2. <- is like an arrow pointing from the value to the box, meaning “put this value in that box”.
3. `10 is the actual number you are storing.

You can then do math like this just like with regular numbers:

my_number * 2

[1] 20

my_number ^ 3

[1] 1000

my_number - 4

[1] 6

my_number does not change value in any of the above lines. To change the value of my_number, you would have to assign it the new value with <- again:

my_number # my_number is 10

[1] 10

my_number <- 1001 # my_number is now 1001
my_number # Confirm new value of my_number

[1] 1001

Strings in R

You can store more than numbers in variables. For example, you can store text, which is referred to as a “string”:

my_string <- "Hello"
my_string2 <- 'Bye'

my_string

[1] "Hello"

my_string2

[1] "Bye"

You tell R that you are storing text by wrapping that text in "" or ''.

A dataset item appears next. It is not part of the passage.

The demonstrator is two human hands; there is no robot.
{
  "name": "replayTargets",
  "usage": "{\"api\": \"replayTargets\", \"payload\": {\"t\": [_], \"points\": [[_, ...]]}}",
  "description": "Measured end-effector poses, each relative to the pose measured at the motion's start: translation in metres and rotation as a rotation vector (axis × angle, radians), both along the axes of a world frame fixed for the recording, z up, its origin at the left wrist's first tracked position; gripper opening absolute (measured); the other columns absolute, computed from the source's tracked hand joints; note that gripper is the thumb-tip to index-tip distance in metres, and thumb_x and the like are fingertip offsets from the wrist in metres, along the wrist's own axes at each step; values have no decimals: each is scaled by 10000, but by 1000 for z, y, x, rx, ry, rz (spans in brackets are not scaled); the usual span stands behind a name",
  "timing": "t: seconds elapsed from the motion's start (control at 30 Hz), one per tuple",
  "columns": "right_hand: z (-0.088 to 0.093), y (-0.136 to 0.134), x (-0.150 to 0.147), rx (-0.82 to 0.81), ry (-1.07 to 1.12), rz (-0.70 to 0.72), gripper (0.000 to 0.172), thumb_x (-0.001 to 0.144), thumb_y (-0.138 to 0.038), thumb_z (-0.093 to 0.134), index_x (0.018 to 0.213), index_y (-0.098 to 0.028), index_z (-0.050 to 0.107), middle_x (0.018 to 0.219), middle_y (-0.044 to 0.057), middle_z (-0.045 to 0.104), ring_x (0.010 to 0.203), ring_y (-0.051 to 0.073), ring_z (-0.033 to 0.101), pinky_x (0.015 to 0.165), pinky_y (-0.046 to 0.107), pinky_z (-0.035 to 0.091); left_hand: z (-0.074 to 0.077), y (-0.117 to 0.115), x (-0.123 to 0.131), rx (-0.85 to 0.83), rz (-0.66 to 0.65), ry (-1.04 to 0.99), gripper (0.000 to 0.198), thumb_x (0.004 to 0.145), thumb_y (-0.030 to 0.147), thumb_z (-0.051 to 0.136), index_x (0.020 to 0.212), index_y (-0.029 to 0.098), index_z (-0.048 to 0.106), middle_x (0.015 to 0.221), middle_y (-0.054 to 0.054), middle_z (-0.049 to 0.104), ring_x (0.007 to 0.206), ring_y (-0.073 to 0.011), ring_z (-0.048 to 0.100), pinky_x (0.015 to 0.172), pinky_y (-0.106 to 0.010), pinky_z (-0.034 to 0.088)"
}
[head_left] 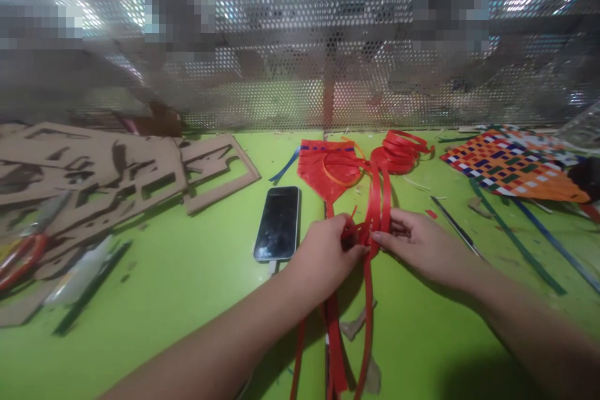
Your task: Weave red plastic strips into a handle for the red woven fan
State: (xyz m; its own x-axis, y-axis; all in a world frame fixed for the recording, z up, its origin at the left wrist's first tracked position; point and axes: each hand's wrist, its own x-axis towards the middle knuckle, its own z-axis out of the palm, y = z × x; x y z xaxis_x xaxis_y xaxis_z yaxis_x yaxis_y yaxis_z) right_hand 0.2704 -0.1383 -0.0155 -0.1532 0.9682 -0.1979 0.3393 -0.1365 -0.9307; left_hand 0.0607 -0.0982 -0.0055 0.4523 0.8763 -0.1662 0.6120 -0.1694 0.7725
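Note:
Between my hands hangs a loose bundle of narrow red strips (375, 200). My left hand (330, 253) pinches the strips from the left, thumb and fingers pressed together. From the right, my right hand (415, 240) holds the same strips between thumb and fingers. Long red tails (335, 344) run down toward the near table edge. Just beyond my left hand lies a flat red piece (323, 169) with a pointed lower end and a blue woven band along its top. A thin orange strip (330, 178) curls over it. Behind the bundle sits a coil of red strip (400, 151).
A phone (277, 224) with a cable lies left of my forearm. Cut cardboard frames (187, 203), scissors (28, 256) and a glue-like tube (77, 278) are further left. At right are a pen (454, 225) and colourful woven pieces (510, 165). A perforated metal screen (300, 69) stands behind.

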Motion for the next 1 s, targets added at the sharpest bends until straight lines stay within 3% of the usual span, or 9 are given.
{"api": "replayTargets", "payload": {"t": [0.17, 0.37, 0.47, 0.6, 1.0], "points": [[2, -1, 2, 12, -96, 47, 305, 983, -406, 684, 1244, -266, 757, 1107, 64, 817, 977, 288, 762, 880, 429, 617, 0, 0, 0, 20, -37, 36, 228, 868, 295, 787, 805, 216, 582, 780, -20, 686, 729, -204, 645, 638, -287, 431], [3, -3, 1, 75, -232, 38, 213, 961, -429, 703, 1044, -252, 788, 901, 59, 797, 825, 271, 730, 743, 384, 581, -4, 1, 1, 130, -83, -5, 279, 867, 263, 806, 1084, 195, 645, 1094, -81, 731, 992, -252, 697, 849, -340, 524], [3, -3, 0, 91, -307, 11, 199, 949, -430, 713, 984, -243, 770, 826, 48, 768, 751, 245, 700, 674, 348, 537, -4, 1, 1, 171, -116, 35, 153, 881, 257, 790, 929, 185, 664, 1039, -84, 702, 967, -249, 684, 846, -336, 522], [6, -3, -2, 80, -438, -20, 182, 954, -397, 688, 926, -222, 732, 770, 44, 736, 683, 219, 661, 593, 316, 459, -1, 1, 2, 178, -91, 120, 266, 869, 312, 811, 757, 191, 602, 865, -50, 651, 816, -223, 637, 733, -316, 482], [12, -9, -9, 28, -607, -59, 221, 936, -374, 705, 827, -245, 561, 751, 6, 712, 649, 186, 664, 572, 299, 419, -7, 6, 2, 142, -86, 106, 287, 881, 340, 768, 722, 209, 569, 740, -16, 626, 672, -183, 557, 615, -293, 381]]}}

Useful string tools (aka functions)

Below are some useful tools that R provide you to work with strings. These are called functions, a concept discussed later.

1. paste(..., sep = " "): paste() allows you to stitch together multiple strings, with a chosen separator text between strings (sep argument). Having no separator (sep = "") is identical to using a different function paste0():

string1 <- "Hello"
string2 <- "friend."
string3 <- "It's been too long"

paste(string1, string2)

[1] "Hello friend."

paste(string1, string2, sep = "")

[1] "Hellofriend."

paste0(string1, string2)

[1] "Hellofriend."

paste(string1, string2, string3)

[1] "Hello friend. It's been too long"

paste(string1, string2, collapse = "_")

[1] "Hello friend."

2. nchar(): This will give you the number of individual characters in your text string:

string1 <- "Hello"
nchar(string1)

[1] 5

3. gsub(pattern, replacement, x): This allows you to look for the string pattern in the query string x, and replace it with the string replacement:

text <- "Hello, Hello, Hello!"
gsub("Hello", "Hi", text)

[1] "Hi, Hi, Hi!"

4. grepl(pattern, x): This is similar to gsub() but just searches for string pattern in string x and spits out TRUE if it finds it

text <- "Hello, Hello, Hello!"
grepl("Hello", text)

[1] TRUE

There is a whole R package called stringr devoted to making working with strings in R easier and more intuitive, so you might want to look into that as well!

Booleans in R

Another thing that is commonly stored in variables is logical values (TRUE or FALSE), otherwise known as “booleans”:

my_bool <- TRUE
my_bool2 <- FALSE

my_bool

[1] TRUE

my_bool2

[1] FALSE

You can do a sort of math with booleans, referred to as “boolean logic”. This takes as input two (in the case of AND and OR) or one (in the case of NOT) boolean variables and outputs a new boolean. The most common examples are:

AND (&)

• Both of the booleans must be TRUE for the output to be TRUE:

TRUE & TRUE # This is TRUE

[1] TRUE

TRUE & FALSE # This is FALSE

[1] FALSE

FALSE & TRUE # This is FALSE

[1] FALSE

FALSE & FALSE # This is FALSE

[1] FALSE

OR (|)

• At least one of the booleans must be TRUE for the output of this to be TRUE

TRUE | TRUE # This is TRUE

[1] TRUE

TRUE | FALSE # This is TRUE

[1] TRUE

FALSE | TRUE # This is TRUE

[1] TRUE

FALSE | FALSE # This is FALSE

[1] FALSE

NOT (!)

• Unlike AND and OR, this takes a single boolean value as input
• This reverses the value of the boolean:

!TRUE # This is FALSE

[1] FALSE

!FALSE # This is TRUE

[1] TRUE

Finally, you can compare the value of two variables to see if they are the same. If the are variable_1 == variable_2 will return TRUE, otherwise it will return FALSE:

"Hello" == "Hello" # TRUE

[1] TRUE

"Hi" == "Bye" # FALSE

[1] FALSE

1 == 1 # TRUE

[1] TRUE

my_number <- 1
my_number2 <- 2
my_number == my_number2

[1] FALSE

Functions in R

A function in R is like a “recipe” for a mini “machine” that does one specific job. You give it some inputs (called arguments), it follows the steps you’ve defined, and then it gives you a result.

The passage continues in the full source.